• _Work instructions_:
Using the data below, copy every line that contains the word "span".

Collection entries:
== == ==

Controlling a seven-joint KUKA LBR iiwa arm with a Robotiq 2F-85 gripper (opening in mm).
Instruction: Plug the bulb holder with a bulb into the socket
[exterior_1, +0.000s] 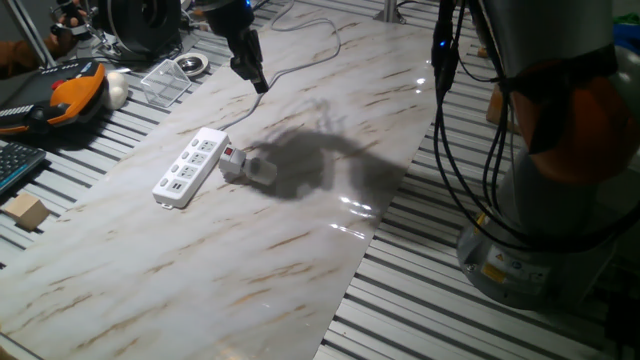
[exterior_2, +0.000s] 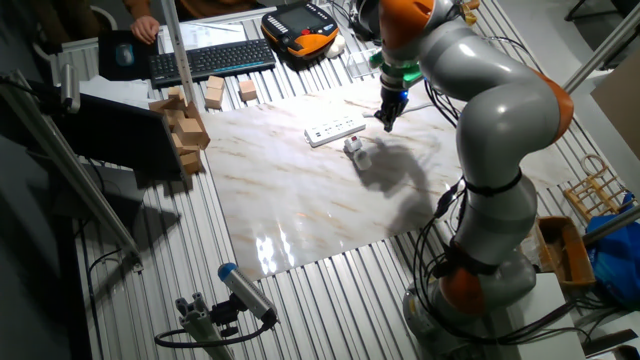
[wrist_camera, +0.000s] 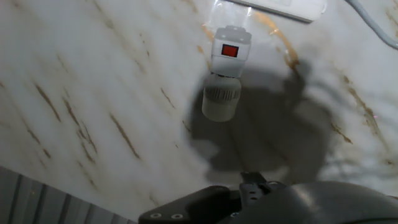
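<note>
The socket is a long white power strip (exterior_1: 190, 165) lying on the marble board, with its thin cord (exterior_1: 310, 55) running to the back. The white bulb holder (exterior_1: 234, 160), with a red spot, lies on its side right beside the strip's long edge, unplugged. Its bulb (exterior_1: 262, 171) points away from the strip. My gripper (exterior_1: 258, 82) hangs above the board behind them, empty, with the fingers looking closed to a point. The hand view shows the holder (wrist_camera: 231, 50), the bulb (wrist_camera: 221, 102) and the strip's edge (wrist_camera: 280, 6) below me. The other fixed view shows the strip (exterior_2: 335, 130), the holder (exterior_2: 353, 146) and the gripper (exterior_2: 387, 118).
An orange tool (exterior_1: 75, 90), a white ball (exterior_1: 117, 90) and a clear plastic box (exterior_1: 165, 80) sit at the back left. A keyboard (exterior_1: 15, 165) and a wooden block (exterior_1: 27, 212) lie left of the board. More wooden blocks (exterior_2: 185, 125) are stacked near the board's corner.
</note>
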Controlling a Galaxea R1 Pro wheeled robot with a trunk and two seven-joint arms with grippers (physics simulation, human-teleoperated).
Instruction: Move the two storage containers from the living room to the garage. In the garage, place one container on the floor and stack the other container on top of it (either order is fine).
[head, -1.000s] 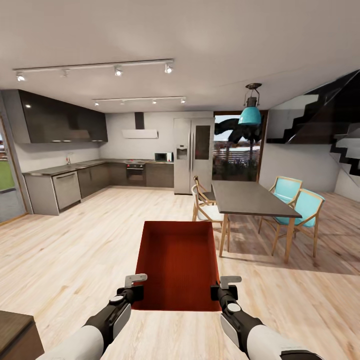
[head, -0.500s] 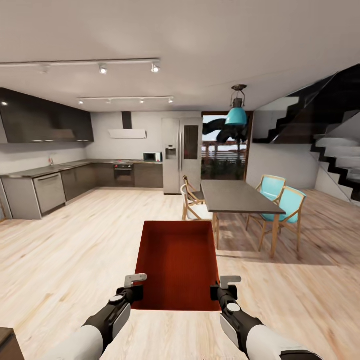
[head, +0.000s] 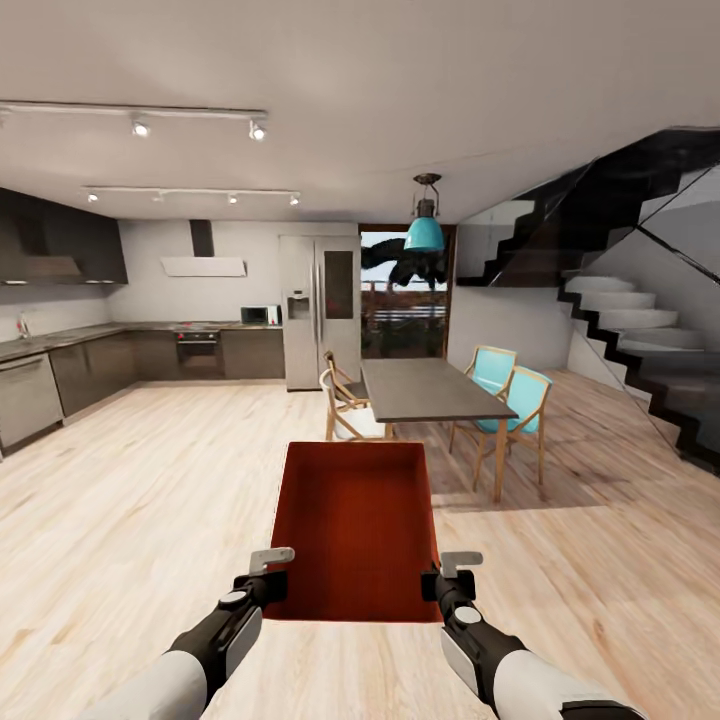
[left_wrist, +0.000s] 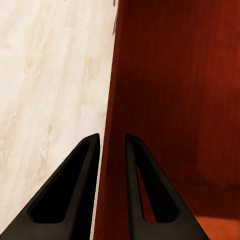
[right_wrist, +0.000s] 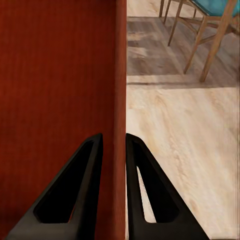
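Head view: storage container (head: 352, 530) held above the wood-plank floor (head: 130, 520) between both grippers, dining table (head: 425, 388) beyond. Left wrist view: left gripper (left_wrist: 112, 145) pinches the container's wall (left_wrist: 112, 100) — one finger each side. Right wrist view: right gripper (right_wrist: 114, 145) pinches the opposite wall (right_wrist: 120, 75).

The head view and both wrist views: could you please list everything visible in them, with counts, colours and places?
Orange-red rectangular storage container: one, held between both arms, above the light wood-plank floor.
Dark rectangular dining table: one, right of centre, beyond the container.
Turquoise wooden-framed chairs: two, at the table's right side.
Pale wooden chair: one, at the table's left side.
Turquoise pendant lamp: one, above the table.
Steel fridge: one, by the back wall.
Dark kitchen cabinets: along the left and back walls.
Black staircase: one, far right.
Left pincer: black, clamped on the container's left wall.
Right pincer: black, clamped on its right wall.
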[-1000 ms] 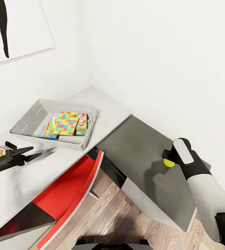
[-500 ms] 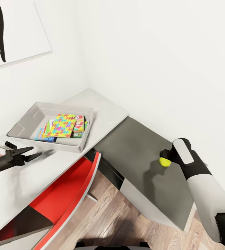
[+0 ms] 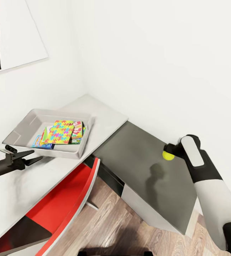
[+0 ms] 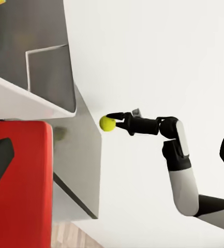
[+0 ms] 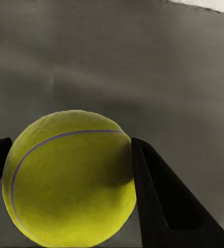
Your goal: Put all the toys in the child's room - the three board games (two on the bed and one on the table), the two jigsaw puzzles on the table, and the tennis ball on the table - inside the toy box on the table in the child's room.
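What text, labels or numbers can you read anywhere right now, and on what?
None can be read.
Board games in the toy box: print under the jigsaw puzzle too small and blurred to read.
Tennis ball in the right tool: a seam line, no lettering.
Wall print: a black silhouette, no words.

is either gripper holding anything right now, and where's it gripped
The right gripper holds the small yellow-green tennis ball, one finger on each opposite side. The left gripper is open and holds nothing.
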`<state>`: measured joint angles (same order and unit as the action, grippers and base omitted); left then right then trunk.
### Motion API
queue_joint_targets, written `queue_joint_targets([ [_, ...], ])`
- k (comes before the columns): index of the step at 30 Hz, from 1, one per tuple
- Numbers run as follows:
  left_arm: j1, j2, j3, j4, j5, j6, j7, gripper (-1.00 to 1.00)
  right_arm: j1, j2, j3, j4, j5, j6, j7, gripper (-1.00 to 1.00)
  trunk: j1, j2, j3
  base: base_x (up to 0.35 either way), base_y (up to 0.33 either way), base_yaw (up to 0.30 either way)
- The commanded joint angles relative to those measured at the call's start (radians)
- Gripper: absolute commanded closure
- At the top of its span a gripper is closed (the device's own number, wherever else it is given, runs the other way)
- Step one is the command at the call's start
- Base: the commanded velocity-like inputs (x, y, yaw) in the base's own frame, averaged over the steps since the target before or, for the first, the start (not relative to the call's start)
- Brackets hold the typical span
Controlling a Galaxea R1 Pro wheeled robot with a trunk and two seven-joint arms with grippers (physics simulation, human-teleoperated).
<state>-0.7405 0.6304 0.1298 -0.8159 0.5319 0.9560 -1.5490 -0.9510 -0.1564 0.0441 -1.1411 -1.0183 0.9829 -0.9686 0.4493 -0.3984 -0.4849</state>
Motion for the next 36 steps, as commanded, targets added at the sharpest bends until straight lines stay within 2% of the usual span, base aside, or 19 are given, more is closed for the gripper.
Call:
queue_joint_targets([
  [1,0.0,0.001,0.0,0.0,0.0,0.011,-0.003,-1.0,0.001,-0.001,0.003,-0.032,-0.011,0.016,-0.013,1.0,0.001,-0.002,0.0,-0.019,0.0,-0.026],
  [5,0.0,0.001,0.0,0.0,0.0,0.011,-0.003,-1.0,0.011,0.007,0.003,-0.099,-0.013,0.047,-0.013,1.0,0.001,-0.002,0.007,-0.072,0.0,0.011],
  [8,0.0,0.001,-0.001,0.0,0.0,0.011,-0.003,-1.0,0.015,0.033,0.003,-0.123,-0.014,0.059,-0.014,1.0,0.001,-0.002,0.012,-0.034,0.0,0.081],
  [12,0.0,0.001,-0.001,0.0,0.0,0.01,-0.003,-1.0,0.017,0.05,0.003,-0.128,-0.014,0.063,-0.014,1.0,0.001,-0.002,0.018,-0.008,0.0,0.118],
  [20,0.0,0.0,-0.001,0.0,0.0,0.01,-0.003,-1.0,0.017,0.057,0.006,-0.129,-0.013,0.062,-0.015,1.0,0.001,-0.002,0.031,-0.001,0.0,0.138],
  [27,0.0,0.001,-0.001,0.0,0.0,0.01,-0.003,-1.0,0.017,0.084,0.006,-0.132,-0.013,0.063,-0.02,1.0,0.001,-0.002,0.042,0.0,0.0,0.147],
  [36,0.0,0.002,-0.001,0.0,-0.001,0.01,-0.003,-1.0,0.017,0.088,0.014,-0.132,-0.011,0.061,-0.022,1.0,0.001,-0.002,0.056,0.0,0.0,0.148],
])
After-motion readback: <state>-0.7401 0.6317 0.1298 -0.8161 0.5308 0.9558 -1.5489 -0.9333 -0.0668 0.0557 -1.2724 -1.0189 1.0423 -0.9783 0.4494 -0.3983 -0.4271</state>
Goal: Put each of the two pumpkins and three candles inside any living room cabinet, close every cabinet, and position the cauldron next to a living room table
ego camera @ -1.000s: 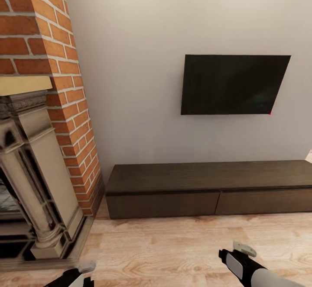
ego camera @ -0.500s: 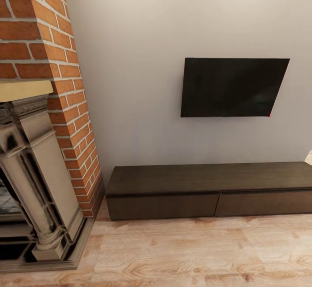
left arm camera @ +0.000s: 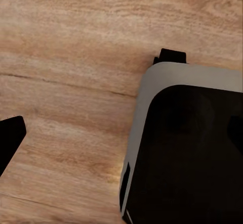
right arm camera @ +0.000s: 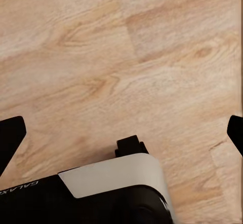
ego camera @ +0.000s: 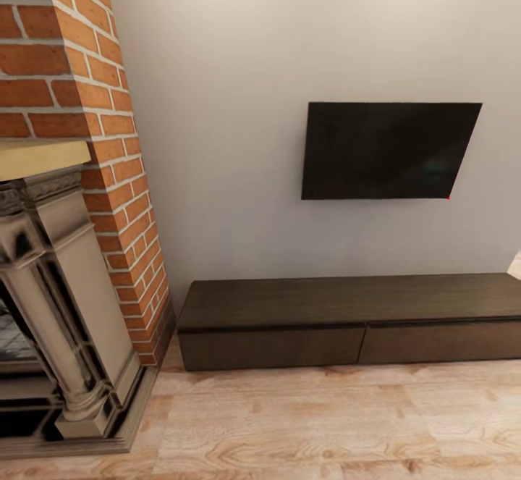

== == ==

• _Exercise answer_:
- At the top of its span a gripper is closed (the device's own number, wherever else it is given, runs the other way)
- Brackets hold the typical span
Motion for the next 36 steps, as commanded, targets added at the sharpest bends until straight lines stay within 2% of the usual span, base aside, or 19 are given, more is closed for the gripper.

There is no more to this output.